Synopsis
The project goal is to implement a medium-to-high performance chemical
information server and use it to deploy large chemical databases
on the Internet.
Status
- Human resources are in place.
- Design of interfaces and data system complete.
- User interface components are being prototyped.
- Negotiations with data vendors are in progress.
- Pre-production software on track for 1Q98.
- Production facilities won't be ready until 3Q98.
The experiment
Given today's technological, academic, commercial and political realities,
can we create a viable public system which delivers "full-strength" access
to chemical information?
People
- Dave Weininger (lead & system design)
- Norah Shemultuskis (interface design & support)
- Ragu Bharadwaj (Java interfaces & integration)
- Jack Delany (reaction databases & interface)
- Jeremy Yang (database design & management)
- Yosef Taitz (business & legal)
Mjollnir's background
Three sociologically-evolved methods of scientific information exchange
exist{1}:
the reviewed journal,
the centralized library,
and the forum.
Of these, only the forum is suitable for use over a global network in a
fully distributed manner.
In an idealistic forum, participants must identify themselves, may freely
(or at least equally) have access to all relevant information, and may make
contributions without prior review or censorship (including comments about
contributions made by other participants).
Most scientific forums take the form of conferences where all participants
are physically present (such as this meeting). However, the forum per se
has no requirement for proximity or immediacy, e.g., usenet is a good
example of a forum.
The Mjollnir project represents an attempt to build a practical forum
for chemical information exchange.
Earlier systems: Mjollnir-I
The Thor database system
{2}
was designed with the forum concept in mind,
although it is not (yet) used this way.
Universal structure-based indexing, constant time retrieval and
strict ID-data distinction make Thor particularly suitable for use
in a chemical information forum.
An early version of Mjollnir (now called Mjollnir-I) implements universal
access to large amounts of chemical data.
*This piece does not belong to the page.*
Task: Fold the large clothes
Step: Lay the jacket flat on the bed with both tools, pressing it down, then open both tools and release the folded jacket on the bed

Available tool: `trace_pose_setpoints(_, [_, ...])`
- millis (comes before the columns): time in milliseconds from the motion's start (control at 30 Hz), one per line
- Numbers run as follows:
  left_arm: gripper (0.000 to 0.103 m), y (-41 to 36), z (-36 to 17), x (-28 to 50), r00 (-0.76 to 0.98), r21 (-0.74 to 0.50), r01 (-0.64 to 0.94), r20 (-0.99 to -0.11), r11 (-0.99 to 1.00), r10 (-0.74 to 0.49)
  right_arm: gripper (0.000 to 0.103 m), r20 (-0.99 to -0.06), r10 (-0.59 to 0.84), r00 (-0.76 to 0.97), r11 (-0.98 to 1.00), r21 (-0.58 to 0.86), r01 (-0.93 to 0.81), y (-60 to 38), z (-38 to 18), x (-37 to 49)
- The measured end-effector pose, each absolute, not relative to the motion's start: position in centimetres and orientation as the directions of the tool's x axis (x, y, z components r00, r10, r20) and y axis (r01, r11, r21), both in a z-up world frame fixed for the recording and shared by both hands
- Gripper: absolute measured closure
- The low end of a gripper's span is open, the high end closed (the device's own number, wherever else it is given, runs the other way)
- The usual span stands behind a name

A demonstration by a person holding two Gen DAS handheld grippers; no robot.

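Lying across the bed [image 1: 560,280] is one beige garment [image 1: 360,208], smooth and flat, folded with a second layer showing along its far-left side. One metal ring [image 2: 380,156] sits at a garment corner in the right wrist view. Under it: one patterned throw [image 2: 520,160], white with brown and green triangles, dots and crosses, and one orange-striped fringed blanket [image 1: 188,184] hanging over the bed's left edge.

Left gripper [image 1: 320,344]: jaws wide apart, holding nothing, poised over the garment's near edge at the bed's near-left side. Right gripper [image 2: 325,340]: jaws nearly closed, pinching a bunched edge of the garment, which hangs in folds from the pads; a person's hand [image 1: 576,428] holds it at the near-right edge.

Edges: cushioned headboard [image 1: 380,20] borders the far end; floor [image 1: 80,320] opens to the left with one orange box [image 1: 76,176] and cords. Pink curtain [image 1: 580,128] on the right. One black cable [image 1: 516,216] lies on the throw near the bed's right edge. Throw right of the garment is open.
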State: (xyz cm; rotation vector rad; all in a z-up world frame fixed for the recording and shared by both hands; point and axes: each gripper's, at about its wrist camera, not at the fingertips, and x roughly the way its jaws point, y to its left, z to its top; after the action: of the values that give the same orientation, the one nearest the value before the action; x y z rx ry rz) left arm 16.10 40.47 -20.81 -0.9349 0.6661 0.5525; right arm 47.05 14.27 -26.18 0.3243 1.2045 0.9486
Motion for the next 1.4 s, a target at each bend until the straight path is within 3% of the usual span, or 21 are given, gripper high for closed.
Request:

This low-performance data
retrieval system operates via e-mail has been operational for several
years.3 It is primarily used by academics with poor access to
information.
Although Mjollnir-I makes a lot of data available (the complete
medchem,
tsca,
spresipreps, and
wdi
databases), its very low performance limits its
use to delivering data to resource-poor academics and to marketing
databases to better-funded researchers (database demos). The same low
performance makes it immune to "database-dumping".
Key design features
- Very high performance database server capable of handling
10's to 100's of requests per minute
(combined educational database needs in the US)
- Java interfaces reduce per-user bandwidth to support high volumes
at typical internet speeds
- Multiple large databases totalling over 7 million structures and
reactions are on the table.
- Free access to public Mjollnir server via Internet.
- User identities and requests are available as data:
- Users can find others who are interested in similar information
(the carrot).
- Not suitable for proprietary queries (the stick).
- Allows corporate users to examine databases before subscribing to
them or buying them for high-performance, in-house use.
- Restrictions against database dumping will be automatically enforced.
User interfaces
- Simple web-based interfaces
- Common sense interface (Internet, ChemDraw)
- Minimal learning curve
- Daylight/database expertise is not required
- Graphical orientation
- Graphical input of structures (Grins)
- Result visualization tools (spreadsheets, trees)
- Links to additional data and resources
- Based on Java applets / servlets
- Automatic downloads and upgrades
- Platform independent
- Java 1.1, servlet-capable webserver
- Browsers: Netscape! Hot Java. Explorer?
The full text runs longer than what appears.